Give an exact copy of the lines from the beginning of the listing below to the "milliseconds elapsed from" line, inclusive.

### [DATASET EXCERPT]
========
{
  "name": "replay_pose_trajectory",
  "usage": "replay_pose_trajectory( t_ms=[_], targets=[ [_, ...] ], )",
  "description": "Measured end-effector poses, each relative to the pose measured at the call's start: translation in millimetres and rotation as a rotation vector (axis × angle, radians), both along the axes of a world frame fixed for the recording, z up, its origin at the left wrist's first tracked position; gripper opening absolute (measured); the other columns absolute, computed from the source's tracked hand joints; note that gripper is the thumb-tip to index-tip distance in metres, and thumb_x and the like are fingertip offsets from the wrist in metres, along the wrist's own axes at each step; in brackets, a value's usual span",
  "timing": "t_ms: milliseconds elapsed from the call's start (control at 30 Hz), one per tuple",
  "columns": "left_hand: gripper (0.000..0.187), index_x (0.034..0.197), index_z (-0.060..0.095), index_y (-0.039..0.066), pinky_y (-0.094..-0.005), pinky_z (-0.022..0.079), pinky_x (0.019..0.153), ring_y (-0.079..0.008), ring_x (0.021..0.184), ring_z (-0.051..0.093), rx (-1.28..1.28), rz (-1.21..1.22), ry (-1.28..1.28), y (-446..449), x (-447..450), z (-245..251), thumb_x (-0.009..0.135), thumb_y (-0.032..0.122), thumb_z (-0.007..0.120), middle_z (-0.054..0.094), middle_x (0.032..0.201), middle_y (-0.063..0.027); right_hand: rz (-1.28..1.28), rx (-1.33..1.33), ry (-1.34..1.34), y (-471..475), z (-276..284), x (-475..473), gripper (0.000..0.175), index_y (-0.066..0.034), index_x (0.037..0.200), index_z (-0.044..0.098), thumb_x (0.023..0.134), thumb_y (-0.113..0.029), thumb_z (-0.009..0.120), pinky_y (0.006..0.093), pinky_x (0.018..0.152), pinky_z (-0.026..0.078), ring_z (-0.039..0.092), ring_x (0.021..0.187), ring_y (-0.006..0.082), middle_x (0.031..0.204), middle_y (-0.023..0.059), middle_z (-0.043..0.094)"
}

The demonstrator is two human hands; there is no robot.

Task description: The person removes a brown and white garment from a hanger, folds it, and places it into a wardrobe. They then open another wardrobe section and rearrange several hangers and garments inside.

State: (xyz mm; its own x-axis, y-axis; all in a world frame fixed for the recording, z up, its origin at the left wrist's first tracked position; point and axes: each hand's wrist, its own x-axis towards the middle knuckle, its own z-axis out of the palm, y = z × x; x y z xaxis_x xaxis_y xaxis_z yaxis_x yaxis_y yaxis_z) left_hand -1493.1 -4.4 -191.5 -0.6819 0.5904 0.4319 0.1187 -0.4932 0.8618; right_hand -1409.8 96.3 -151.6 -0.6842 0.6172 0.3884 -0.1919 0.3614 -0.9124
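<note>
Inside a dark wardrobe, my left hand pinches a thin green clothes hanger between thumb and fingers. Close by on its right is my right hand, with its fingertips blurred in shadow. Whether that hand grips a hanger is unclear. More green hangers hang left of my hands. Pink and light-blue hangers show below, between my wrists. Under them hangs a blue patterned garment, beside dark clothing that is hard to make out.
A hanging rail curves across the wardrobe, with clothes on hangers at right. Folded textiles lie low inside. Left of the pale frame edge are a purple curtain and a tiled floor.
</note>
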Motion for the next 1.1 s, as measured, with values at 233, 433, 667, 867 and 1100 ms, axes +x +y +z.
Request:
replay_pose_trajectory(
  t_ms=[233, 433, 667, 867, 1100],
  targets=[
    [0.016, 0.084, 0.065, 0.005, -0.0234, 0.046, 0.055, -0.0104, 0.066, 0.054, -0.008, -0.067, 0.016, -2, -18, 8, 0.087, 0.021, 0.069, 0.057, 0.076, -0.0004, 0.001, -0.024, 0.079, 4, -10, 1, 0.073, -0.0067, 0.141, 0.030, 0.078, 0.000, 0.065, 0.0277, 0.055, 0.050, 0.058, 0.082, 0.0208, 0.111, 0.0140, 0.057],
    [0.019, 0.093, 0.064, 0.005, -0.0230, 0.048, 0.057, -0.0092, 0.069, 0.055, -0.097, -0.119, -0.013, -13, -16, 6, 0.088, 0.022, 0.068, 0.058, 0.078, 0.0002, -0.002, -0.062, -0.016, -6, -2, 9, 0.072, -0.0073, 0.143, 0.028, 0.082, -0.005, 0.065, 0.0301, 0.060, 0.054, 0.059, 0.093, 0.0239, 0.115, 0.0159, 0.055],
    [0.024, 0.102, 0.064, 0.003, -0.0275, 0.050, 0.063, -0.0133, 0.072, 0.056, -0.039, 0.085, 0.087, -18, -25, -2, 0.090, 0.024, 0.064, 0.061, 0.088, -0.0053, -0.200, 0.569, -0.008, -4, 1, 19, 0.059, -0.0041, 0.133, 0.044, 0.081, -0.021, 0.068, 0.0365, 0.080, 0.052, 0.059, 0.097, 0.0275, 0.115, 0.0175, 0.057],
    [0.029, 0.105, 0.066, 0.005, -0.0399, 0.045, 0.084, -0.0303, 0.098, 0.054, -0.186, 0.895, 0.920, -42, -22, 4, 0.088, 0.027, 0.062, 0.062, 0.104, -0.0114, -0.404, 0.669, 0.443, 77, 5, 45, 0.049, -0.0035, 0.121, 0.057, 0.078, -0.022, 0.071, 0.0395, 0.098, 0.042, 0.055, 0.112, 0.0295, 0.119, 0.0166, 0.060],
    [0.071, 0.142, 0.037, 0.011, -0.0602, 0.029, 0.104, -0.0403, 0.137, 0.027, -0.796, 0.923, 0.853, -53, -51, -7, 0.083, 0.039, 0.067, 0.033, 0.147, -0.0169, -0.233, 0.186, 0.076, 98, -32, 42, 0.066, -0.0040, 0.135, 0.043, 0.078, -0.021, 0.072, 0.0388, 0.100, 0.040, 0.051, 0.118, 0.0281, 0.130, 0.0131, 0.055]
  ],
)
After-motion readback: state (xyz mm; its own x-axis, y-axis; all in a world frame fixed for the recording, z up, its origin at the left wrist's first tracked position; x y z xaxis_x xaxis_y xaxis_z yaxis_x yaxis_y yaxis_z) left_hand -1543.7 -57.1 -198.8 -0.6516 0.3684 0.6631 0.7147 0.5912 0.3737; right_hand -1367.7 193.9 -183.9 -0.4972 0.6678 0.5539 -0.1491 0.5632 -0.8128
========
### [RESULT]
{
  "name": "replay_pose_trajectory",
  "usage": "replay_pose_trajectory( t_ms=[_], targets=[ [_, ...] ], )",
  "description": "Measured end-effector poses, each relative to the pose measured at the call's start: translation in millimetres and rotation as a rotation vector (axis × angle, radians), both along the axes of a world frame fixed for the recording, z up, its origin at the left wrist's first tracked position; gripper opening absolute (measured); the other columns absolute, computed from the source's tracked hand joints; note that gripper is the thumb-tip to index-tip distance in metres, and thumb_x and the like are fingertip offsets from the wrist in metres, along the wrist's own axes at each step; in brackets, a value's usual span",
  "timing": "t_ms: milliseconds elapsed from the call's start (control at 30 Hz), one per tuple",

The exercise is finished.